--- Work task ---
Every line below between the one holding "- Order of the" and the one holding "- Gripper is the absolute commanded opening", inclusive, should be copied exactly, and no other line.

**** Provided records ****

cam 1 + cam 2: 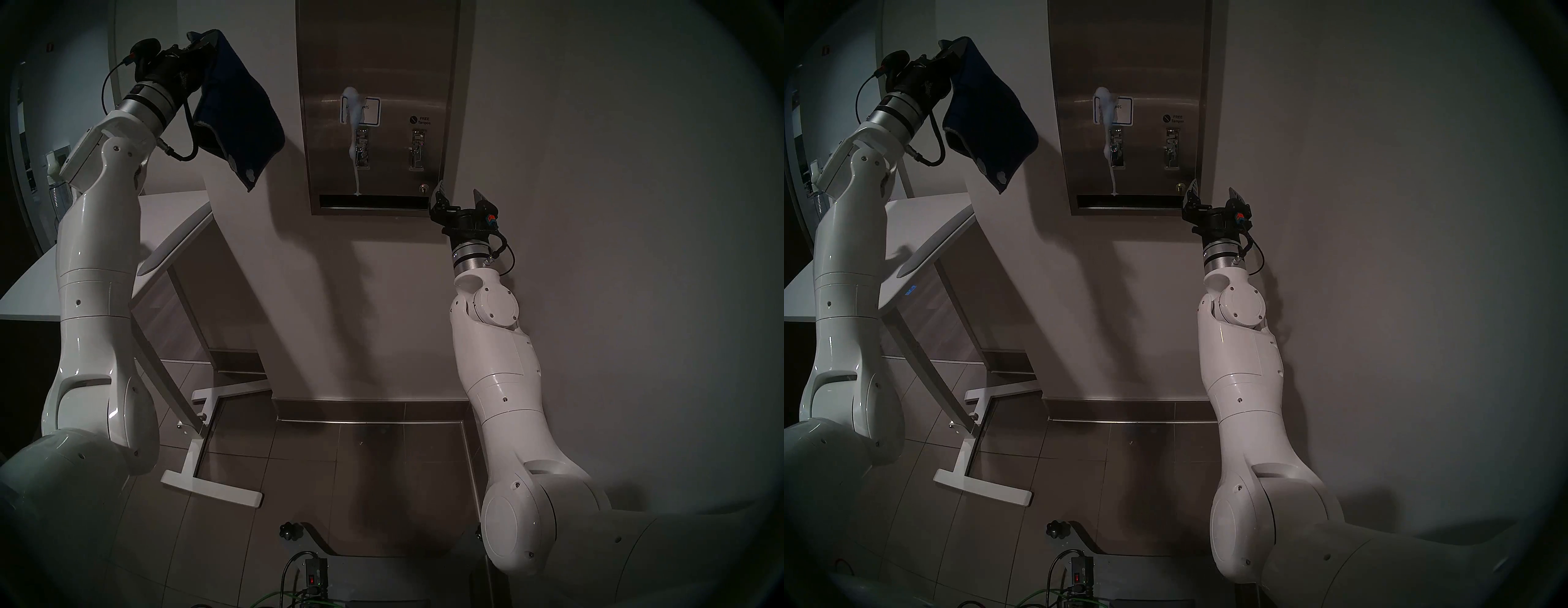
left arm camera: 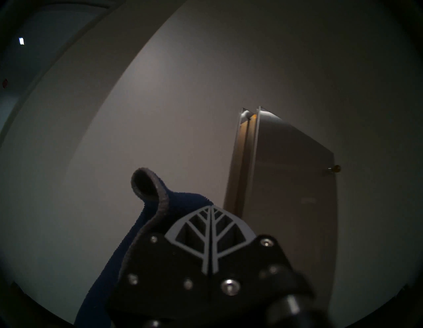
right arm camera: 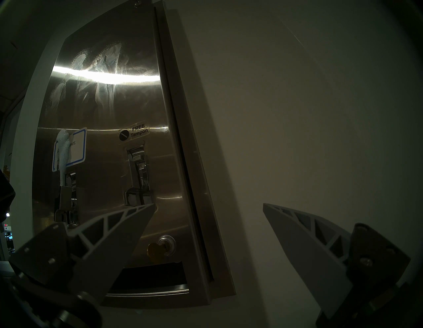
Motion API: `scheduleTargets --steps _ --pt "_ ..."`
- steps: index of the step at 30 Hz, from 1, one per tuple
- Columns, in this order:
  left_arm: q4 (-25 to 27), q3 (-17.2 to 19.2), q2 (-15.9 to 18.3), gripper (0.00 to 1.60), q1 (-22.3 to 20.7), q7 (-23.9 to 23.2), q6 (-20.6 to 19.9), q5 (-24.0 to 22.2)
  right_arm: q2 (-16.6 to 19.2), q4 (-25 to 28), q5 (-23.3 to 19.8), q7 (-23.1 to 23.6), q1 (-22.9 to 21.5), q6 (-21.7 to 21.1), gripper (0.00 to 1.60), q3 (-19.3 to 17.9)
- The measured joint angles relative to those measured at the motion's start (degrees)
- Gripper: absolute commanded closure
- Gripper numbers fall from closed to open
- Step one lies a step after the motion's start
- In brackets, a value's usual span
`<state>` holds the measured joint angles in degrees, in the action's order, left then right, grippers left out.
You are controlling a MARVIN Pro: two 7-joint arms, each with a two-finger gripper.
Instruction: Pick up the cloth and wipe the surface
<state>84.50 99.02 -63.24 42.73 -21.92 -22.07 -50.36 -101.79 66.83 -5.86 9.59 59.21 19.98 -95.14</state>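
navy terry cloth (image 1: 237,123) hangs loose from the left gripper (image 2: 210,210), its fingers pinched on one edge, well left of the steel dispenser front (image 1: 377,63), so it could slip or merely smear the white foam streak (image 1: 354,127), while the right gripper (image 1: 460,196) idles spread and empty.

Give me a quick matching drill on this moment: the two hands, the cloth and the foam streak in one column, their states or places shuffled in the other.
Things:
1. left hand
2. right hand
3. cloth
4. foam streak

States or places:
A. runs down the dispenser front over the label
B. open, empty, by the dispenser's lower right corner
C. shut on fabric, raised left of the dispenser
D. hangs in the air, clear of the steel

Pairs: 1-C, 2-B, 3-D, 4-A
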Motion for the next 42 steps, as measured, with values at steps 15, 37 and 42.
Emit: scheduleTargets --steps 15,37,42 --pt "-4.22 -0.49 4.93 1.60 1.21 -13.93 -11.47 -11.38 0.04 0.20 -0.46 0.82 -0.08 -0.14 0.00 0.12" --pt "-11.28 -5.31 7.92 1.60 -0.24 -29.48 -12.58 -11.46 -0.60 6.67 -5.36 15.32 -1.73 -13.99 0.00 7.96" --pt "-12.60 -6.03 8.44 1.60 -0.99 -31.92 -11.95 -11.09 0.30 9.45 -6.04 20.06 -1.68 -19.55 0.00 10.35"
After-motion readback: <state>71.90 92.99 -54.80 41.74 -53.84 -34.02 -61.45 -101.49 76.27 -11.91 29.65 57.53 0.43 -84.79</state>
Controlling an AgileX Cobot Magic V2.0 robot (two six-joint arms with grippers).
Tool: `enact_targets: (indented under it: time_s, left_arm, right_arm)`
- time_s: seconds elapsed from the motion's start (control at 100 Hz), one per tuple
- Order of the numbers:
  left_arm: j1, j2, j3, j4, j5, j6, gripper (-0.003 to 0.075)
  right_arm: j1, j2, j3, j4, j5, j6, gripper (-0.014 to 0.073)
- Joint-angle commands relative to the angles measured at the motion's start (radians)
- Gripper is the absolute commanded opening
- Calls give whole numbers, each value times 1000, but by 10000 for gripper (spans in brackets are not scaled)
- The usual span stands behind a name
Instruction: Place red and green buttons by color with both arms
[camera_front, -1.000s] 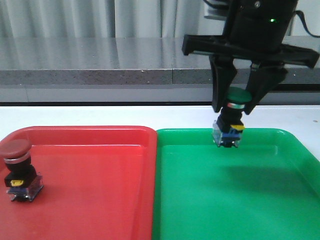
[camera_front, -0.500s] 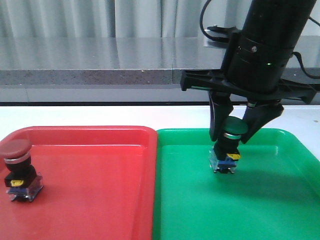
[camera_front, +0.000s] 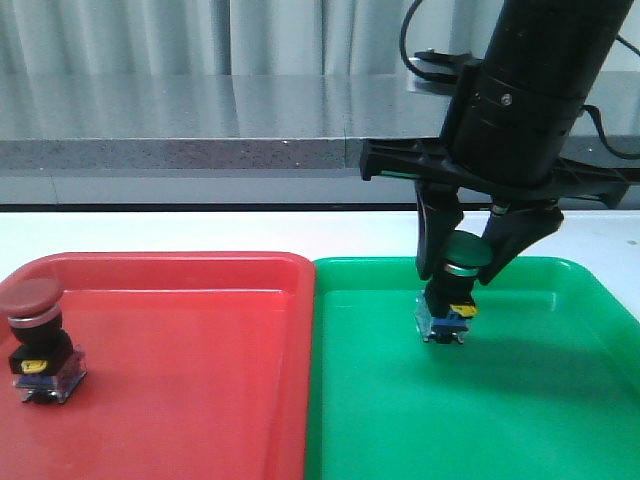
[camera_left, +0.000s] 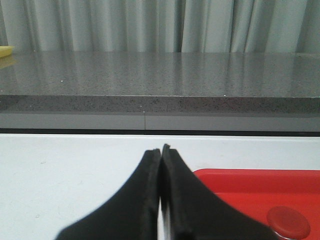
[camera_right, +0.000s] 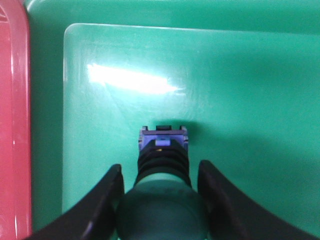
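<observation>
The green button (camera_front: 462, 252) hangs upright between the fingers of my right gripper (camera_front: 458, 276), which is shut on its cap. Its clear base is at or just above the floor of the green tray (camera_front: 540, 420), near the tray's back left. In the right wrist view the gripper (camera_right: 160, 170) flanks the green cap (camera_right: 162, 212) over the green tray (camera_right: 240, 100). The red button (camera_front: 35, 340) stands upright at the left edge of the red tray (camera_front: 180, 262). My left gripper (camera_left: 161, 150) is shut and empty. It sits off the red tray (camera_left: 250, 182), with the red cap (camera_left: 288, 222) beside it.
The two trays sit side by side on a white table (camera_front: 200, 230), their rims touching at the middle. A grey stone ledge (camera_front: 200, 150) and pale curtains run along the back. The red tray's rim (camera_right: 12, 100) shows in the right wrist view.
My right gripper has come down with the green button, from above the green tray's back rim to the tray floor. The red button has not moved.
</observation>
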Motion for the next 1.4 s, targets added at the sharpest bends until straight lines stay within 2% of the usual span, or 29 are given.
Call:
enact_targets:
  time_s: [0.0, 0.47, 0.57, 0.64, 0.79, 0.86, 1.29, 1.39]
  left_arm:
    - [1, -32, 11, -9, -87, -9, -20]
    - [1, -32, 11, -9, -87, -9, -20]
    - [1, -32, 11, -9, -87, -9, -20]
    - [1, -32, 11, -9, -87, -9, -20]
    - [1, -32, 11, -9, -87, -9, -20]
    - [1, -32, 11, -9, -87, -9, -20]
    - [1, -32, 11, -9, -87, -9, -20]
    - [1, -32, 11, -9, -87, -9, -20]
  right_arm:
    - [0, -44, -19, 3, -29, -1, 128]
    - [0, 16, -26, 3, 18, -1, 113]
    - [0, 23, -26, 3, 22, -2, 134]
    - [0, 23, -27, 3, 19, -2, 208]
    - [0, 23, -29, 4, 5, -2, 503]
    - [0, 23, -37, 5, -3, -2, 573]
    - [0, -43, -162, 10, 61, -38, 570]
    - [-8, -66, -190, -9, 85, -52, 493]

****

--- Solution to this task ---
- Order of the numbers:
  left_arm: j1, j2, j3, j4, j5, j6, gripper (-0.003 to 0.075)
  right_arm: j1, j2, j3, j4, j5, j6, gripper (-0.014 to 0.073)
- Joint-angle commands relative to the angles measured at the motion's start (radians)
- Gripper is the absolute commanded opening

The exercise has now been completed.